Risico's minimaliseren
Honden vinden het heerlijk om buiten te zijn en alle goede geuren van de natuur te ontdekken. De natuur heeft echter een aantal niet-zo-prettige dingen terug te geven. Laat uw hond niet loslopen en uit uw zicht op ontdekkingstocht gaan. Het kan onvriendelijke dieren in het wild of giftige planten vinden.
- Een slangenbeet kan uw hond doden en stinkdierspray is onaangenaam. Andere dieren in het wild kunnen gevaarlijke ziekten zoals hondsdolheid met zich meedragen.
- Zorg ervoor dat uw hond volledig is gevaccineerd en als u de wildernis in gaat, moeten honden regelmatig parasietenpreventie krijgen om hartwormen, vlooien, teken en parasieten te voorkomen.
- Laat uw hond geen water drinken in beekjes en vijvers, omdat het parasieten kan bevatten die ernstige ziekten kunnen veroorzaken; zelfs de maandelijkse behandeling kan een hond niet beschermen tegen alle parasieten.
- Maak uzelf vertrouwd met de basis EHBO voor honden.
Controleer de poten van uw hond regelmatig op scheuren, wonden of vreemde voorwerpen. Bramen, distels, rotsen en zelfs insecten kunnen zich in de voeten van een hond nestelen, en het terrein kan de poten van uw hond echt irriteren.
Vermijd hitte
Bij zeer warm weer kunt u het beste niet (of helemaal niet) wandelen met uw hond. Als u op warme dagen met uw hond wandelt, neem dan regelmatig pauze en zorg voor extra water. Blijf zoveel mogelijk in de schaduw. Honden kunnen zichzelf niet koelen door te zweten en zijn afhankelijk van hijgen om warmte af te geven, wat niet erg efficiënt is.
Zonnesteek en uitputting komen veel voor bij honden. De hete grond kan ook de voetzolen van uw hond verbranden. Bepaalde rassen, vooral die met korte snuiten, zijn extra gevoelig voor hitte en mogen alleen korte afstanden lopen, ongeacht de temperatuur.
Oefen de juiste etiquette
Houd er rekening mee dat honden op sommige paden niet zijn toegestaan. Zoek een hondvriendelijk parcours en volg de geposte regels.
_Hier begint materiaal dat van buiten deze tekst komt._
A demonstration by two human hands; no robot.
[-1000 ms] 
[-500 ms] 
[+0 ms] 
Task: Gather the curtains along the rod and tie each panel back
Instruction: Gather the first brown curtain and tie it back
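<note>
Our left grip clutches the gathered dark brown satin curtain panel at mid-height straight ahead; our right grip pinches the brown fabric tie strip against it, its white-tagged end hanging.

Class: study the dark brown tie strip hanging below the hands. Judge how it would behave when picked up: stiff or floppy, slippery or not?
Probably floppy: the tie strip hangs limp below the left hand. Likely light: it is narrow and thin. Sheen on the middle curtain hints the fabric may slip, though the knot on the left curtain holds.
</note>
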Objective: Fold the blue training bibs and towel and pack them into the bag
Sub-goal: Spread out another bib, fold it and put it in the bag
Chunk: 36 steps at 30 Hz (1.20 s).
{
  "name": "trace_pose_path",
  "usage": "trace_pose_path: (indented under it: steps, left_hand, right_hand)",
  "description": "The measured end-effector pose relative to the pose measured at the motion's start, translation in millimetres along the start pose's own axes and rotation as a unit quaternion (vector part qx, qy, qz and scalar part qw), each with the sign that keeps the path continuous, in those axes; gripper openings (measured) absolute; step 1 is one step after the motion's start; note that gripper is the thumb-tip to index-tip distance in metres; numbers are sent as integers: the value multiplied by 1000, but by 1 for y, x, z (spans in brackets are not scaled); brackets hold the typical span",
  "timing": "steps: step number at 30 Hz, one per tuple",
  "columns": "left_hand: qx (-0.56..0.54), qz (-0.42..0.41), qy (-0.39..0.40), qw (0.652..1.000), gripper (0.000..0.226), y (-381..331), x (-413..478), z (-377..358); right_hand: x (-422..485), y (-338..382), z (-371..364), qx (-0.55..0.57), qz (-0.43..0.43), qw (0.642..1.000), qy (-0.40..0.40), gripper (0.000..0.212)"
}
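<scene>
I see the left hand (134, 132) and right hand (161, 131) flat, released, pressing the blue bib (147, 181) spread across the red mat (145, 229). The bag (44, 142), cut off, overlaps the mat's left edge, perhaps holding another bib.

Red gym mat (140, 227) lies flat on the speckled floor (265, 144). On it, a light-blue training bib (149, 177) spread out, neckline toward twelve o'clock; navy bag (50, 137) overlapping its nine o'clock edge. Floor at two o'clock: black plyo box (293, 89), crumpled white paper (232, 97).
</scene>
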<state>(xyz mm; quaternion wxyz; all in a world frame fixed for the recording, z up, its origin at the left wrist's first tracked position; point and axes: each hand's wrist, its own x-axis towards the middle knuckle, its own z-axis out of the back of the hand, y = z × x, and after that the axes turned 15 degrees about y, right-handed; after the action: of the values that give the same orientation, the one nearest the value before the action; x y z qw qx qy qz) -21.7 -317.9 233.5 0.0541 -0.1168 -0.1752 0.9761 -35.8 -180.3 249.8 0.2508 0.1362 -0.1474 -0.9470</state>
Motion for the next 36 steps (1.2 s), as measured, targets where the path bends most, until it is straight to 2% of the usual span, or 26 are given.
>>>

- Houd uw hond onder controle. In de meeste gevallen moet uw hond aangelijnd zijn, zelfs als er geen lijnwetten op het pad zijn. Als uw hond bij u wegkomt, kan hij andere wandelaars storen of zelfs zichzelf in gevaar brengen.
- Ruim je hond op. Ruim hondenpoep op of begraaf het op de juiste manier (in een kattengat van minstens 15 tot 20 centimeter diep en minstens 200 meter verwijderd van water, kampen en paden).
- Sta niet toe dat uw hond graaft, planten vernietigt of in contact komt met dieren in het wild. De planten en dieren maken allemaal deel uit van het ecosysteem. Uw hond niet.
Raadpleeg uw dierenarts
Niet alle honden hebben de juiste fysieke conditie om veilig te gaan wandelen. Praat met uw dierenarts voordat u met uw hond gaat wandelen.
Oudere honden kunnen beter gaan wandelen. Jonge puppy's moeten wandelen vermijden als het gaat om een hoog uithoudingsvermogen en lange afstanden, omdat dit hun groeiende botten kan beschadigen. Honden met bepaalde gezondheidsproblemen moeten ook wandelen vermijden. Je wilt niet te ver van de bewoonde wereld zijn voor het geval er iets gebeurt.